McCartney's recollections are featured in the new issue of Billboard, and form the focus of a profile that finds him looking back on the writing and recording of Beatles classics like "Eight Days a Week," "Hey Jude," and "Love Me Do." As revealed in a recently posted excerpt, McCartney also offers his perspective on the personal turmoil that went into John Lennon's work on "Help!"

Mulling over Lennon's admission that he wrote the song while feeling "the whole Beatles thing was just beyond comprehension" and subconsciously crying out for help," McCartney gave his take on to Lennon's musing in a 1980 Playboy interview that "I was fat and depressed, and I was crying out for help."
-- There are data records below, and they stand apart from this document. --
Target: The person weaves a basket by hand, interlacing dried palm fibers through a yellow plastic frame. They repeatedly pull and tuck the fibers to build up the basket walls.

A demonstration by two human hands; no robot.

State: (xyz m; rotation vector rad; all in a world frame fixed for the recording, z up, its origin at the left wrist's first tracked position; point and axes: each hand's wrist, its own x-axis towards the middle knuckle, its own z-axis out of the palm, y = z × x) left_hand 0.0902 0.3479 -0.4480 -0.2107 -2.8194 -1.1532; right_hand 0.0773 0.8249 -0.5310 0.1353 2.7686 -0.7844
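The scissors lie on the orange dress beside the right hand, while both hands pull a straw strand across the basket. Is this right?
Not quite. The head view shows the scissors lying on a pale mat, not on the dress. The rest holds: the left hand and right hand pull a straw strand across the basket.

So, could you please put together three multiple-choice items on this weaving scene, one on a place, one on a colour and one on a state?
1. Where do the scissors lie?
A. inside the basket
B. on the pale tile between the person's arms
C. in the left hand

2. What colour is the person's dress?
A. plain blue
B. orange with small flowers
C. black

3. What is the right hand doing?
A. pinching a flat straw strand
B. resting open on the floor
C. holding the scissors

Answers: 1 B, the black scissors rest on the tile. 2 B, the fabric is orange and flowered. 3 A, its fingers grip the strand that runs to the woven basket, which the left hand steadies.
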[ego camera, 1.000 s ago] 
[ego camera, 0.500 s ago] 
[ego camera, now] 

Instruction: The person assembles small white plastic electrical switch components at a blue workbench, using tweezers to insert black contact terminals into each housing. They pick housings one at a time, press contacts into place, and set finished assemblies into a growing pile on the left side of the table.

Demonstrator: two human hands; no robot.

""He didn't say, 'I'm now fat and I'm feeling miserable.' He said, 'When I was younger, so much younger than today.' In other words, he blustered his way through. We all felt the same way," said McCartney. "Looking back on it, John was always looking for help. He had [a paranoia] that people died when he was around. His father left home when John was three, the uncle he lived with died later, then his mother died. I think John's whole life was a cry for help."

For all that, McCartney remembers "Help!" coming together fairly painlessly. "We finished it quite quickly; we went downstairs and sang it to John's wife at the time, Cynthia, and a journalist he was friendly with called Maureen Cleave," he recalled. "We were very pleased with ourselves."